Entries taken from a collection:
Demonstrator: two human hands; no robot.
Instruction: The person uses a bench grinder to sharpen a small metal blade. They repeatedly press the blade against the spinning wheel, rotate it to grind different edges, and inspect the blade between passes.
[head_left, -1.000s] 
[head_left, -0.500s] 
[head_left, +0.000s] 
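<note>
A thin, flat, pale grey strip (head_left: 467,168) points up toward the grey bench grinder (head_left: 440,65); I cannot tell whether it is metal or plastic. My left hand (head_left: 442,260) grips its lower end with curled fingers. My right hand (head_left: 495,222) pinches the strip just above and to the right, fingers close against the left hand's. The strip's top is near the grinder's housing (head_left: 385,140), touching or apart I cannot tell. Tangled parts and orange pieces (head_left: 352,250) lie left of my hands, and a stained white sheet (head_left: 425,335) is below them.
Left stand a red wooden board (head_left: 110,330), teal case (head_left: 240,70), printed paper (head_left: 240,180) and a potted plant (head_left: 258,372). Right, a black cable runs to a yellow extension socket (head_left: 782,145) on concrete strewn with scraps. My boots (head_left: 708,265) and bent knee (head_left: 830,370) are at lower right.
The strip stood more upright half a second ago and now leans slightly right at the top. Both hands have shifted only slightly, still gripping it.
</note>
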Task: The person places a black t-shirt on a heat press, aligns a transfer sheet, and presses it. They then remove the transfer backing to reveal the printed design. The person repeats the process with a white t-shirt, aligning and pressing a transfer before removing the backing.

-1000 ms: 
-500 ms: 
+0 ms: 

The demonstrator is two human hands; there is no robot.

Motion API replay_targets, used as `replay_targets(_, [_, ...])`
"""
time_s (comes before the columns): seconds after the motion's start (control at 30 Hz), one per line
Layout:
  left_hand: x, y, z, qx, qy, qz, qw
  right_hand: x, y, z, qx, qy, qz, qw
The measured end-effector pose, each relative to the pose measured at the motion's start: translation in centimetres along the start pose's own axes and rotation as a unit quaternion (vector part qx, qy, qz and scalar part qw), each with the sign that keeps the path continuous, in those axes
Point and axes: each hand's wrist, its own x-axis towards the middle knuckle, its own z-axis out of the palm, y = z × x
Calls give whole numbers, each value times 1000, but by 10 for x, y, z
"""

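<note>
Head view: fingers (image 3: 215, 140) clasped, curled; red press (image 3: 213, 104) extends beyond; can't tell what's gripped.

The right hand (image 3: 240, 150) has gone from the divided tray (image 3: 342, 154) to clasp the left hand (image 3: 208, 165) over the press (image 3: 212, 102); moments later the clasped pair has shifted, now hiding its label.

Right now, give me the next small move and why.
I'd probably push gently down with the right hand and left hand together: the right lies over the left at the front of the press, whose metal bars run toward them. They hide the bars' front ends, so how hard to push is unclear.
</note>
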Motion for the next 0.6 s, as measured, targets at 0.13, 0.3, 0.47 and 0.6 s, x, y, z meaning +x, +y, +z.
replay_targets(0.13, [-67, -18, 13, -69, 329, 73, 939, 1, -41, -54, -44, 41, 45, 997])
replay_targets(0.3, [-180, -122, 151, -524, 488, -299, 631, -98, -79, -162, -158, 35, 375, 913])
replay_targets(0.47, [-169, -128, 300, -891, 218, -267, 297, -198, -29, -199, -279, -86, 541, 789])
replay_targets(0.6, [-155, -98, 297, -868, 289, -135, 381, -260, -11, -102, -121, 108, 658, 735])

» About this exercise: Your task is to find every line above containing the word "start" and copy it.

» Answer for this exercise:
time_s (comes before the columns): seconds after the motion's start (control at 30 Hz), one per line
The measured end-effector pose, each relative to the pose measured at the motion's start: translation in centimetres along the start pose's own axes and rotation as a unit quaternion (vector part qx, qy, qz and scalar part qw), each with the sign that keeps the path continuous, in those axes

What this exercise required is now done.